Tungurahua is one of the most active volcanoes in Ecuador and all of South America, and it is currently in an eruptive phase. It is located in the stretch of the Andes that runs through the center of Ecuador and is part of the Sangay National Park. Tungurahua is found near the popular tourist town of Baños, about 135 kilometers (83 mi) south of Quito.
Tungurahua volcano has been active since August 19, 1999, following more than 80 years of dormancy.
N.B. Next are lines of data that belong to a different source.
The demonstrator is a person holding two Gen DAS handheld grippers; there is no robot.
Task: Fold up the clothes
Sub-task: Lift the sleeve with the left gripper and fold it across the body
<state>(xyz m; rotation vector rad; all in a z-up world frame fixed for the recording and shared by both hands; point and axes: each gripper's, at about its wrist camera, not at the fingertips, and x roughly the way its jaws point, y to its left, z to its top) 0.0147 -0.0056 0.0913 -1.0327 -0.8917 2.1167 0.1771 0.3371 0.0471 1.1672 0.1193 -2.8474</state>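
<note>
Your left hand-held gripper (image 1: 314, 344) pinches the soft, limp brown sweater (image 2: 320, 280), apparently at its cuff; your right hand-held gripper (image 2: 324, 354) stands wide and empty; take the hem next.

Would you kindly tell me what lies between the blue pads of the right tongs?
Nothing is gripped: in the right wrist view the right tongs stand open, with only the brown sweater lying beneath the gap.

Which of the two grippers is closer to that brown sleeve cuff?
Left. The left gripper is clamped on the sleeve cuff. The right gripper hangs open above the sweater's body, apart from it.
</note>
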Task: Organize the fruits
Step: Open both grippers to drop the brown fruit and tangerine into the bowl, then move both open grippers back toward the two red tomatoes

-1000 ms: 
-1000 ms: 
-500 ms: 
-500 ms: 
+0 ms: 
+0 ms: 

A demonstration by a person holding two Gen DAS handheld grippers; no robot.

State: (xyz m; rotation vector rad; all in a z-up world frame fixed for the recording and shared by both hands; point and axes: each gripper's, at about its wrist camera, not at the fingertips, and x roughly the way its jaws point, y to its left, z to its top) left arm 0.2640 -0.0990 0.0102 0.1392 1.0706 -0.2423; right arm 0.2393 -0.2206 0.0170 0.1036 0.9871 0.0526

With its elevation of 5,023 m (16,500 ft), Tungurahua’s summit is snow covered and used to contain a small glacier which melted away after the increase of volcanic activity in 1999.
In 1995, the Volcano had a long – term eruption which caused the temporary evacuation of the town of Baños. The last major eruption occurred between 1916 and 1918, although minor activity continued until 1925.
In 1999, several communities near Tungurahua, including the tourist town of Baños with 15,000 people, were forced to evacuate during the volcano’s violent eruption that year. Residents could only return to their homes a year later.
Its activity has been ongoing until today, with major eruptions occurring in 2006, 2008, 2010, 2011 and its current eruption of July 24, 2013, which shot a column of steam and ash of 5km (3.1mi) into the sky.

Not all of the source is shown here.